Task instructions = Starting with the line below that holds "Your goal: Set" and stopping after the line that holds "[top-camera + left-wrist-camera", transcribe the lines exactly, leaving out all pictures.

Supplied data =
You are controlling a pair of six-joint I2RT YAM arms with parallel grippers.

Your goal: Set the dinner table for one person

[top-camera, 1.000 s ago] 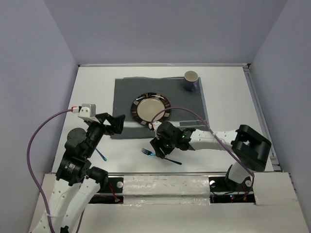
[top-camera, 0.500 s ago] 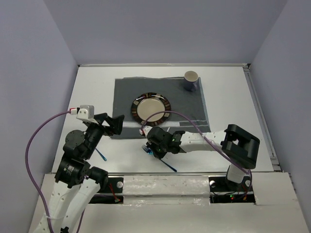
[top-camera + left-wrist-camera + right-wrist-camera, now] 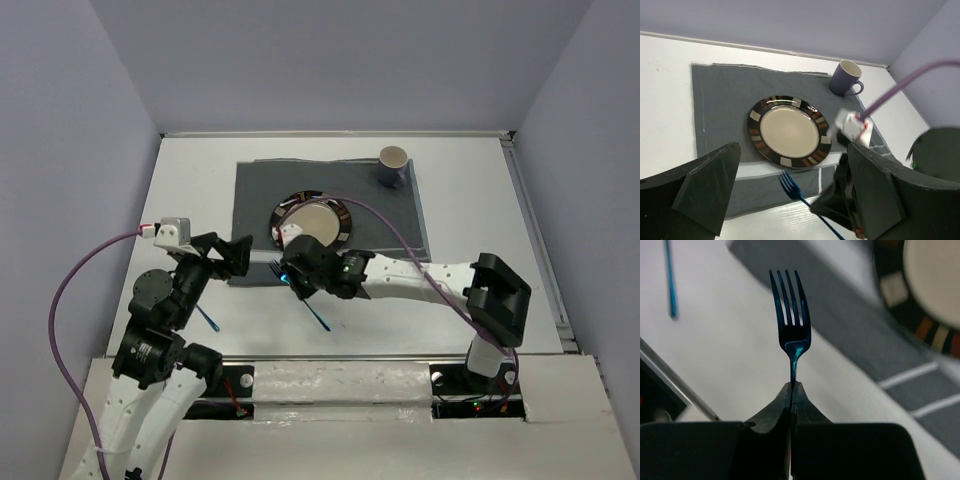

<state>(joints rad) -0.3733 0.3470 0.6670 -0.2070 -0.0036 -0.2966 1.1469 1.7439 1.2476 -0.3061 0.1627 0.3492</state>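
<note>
My right gripper (image 3: 791, 386) is shut on the neck of a blue fork (image 3: 790, 315) and holds it just above the white dinner table (image 3: 470, 200). In the top view the fork (image 3: 280, 270) hangs by the near left edge of the grey placemat (image 3: 260, 190), with its tines (image 3: 788, 183) over the mat's near strip. A plate with a dark patterned rim (image 3: 790, 131) lies at the mat's middle, partly hidden in the top view by my right wrist. My left gripper (image 3: 238, 255) hovers open and holds nothing, left of the fork; its fingers (image 3: 705, 190) frame the plate.
A purple mug (image 3: 393, 167) stands on the placemat's far right corner. A second thin blue utensil (image 3: 207, 318) lies on the table near my left arm's base; it also shows in the right wrist view (image 3: 671, 280). A purple cable arcs over the plate.
My right gripper closed on the fork and carried it left and away, from the table's near middle to the placemat's near left edge. The left arm has barely moved.
</note>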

Answer to this task =
Your goal: Set the dinner table for one person

[top-camera, 1.000 s ago] 
[top-camera, 0.500 s ago] 
[top-camera + left-wrist-camera + right-wrist-camera, now] 

No other output belongs to this answer.